» Task description
Repeat back every line of the data, exactly.
________________________________________
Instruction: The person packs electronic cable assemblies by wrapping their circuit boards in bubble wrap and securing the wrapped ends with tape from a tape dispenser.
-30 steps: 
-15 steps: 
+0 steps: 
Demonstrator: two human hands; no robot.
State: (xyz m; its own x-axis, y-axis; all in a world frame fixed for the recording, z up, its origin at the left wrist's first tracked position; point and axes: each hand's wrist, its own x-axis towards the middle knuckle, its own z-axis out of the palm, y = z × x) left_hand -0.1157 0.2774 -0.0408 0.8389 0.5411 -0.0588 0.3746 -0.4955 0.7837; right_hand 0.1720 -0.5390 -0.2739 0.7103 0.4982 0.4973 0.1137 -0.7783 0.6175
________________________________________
» Solution to this problem
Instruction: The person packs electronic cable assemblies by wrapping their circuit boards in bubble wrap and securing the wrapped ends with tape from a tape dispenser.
-30 steps: 
-15 steps: 
+0 steps: 
Demonstrator: two human hands; no robot.
State: (xyz m; its own x-axis, y-axis; all in a world frame fixed for the recording, z up, its origin at the left wrist's first tracked position; point and axes: each hand's wrist, its own x-axis towards the middle knuckle, its own z-axis out of the palm, y = z × x) left_hand -0.1157 0.2774 -0.0408 0.8389 0.5411 -0.0588 0.3746 -0.4955 0.7837; right_hand 0.1720 -0.5390 -0.2739 0.7103 0.4982 0.4973 0.1137 -0.7783 0.6175

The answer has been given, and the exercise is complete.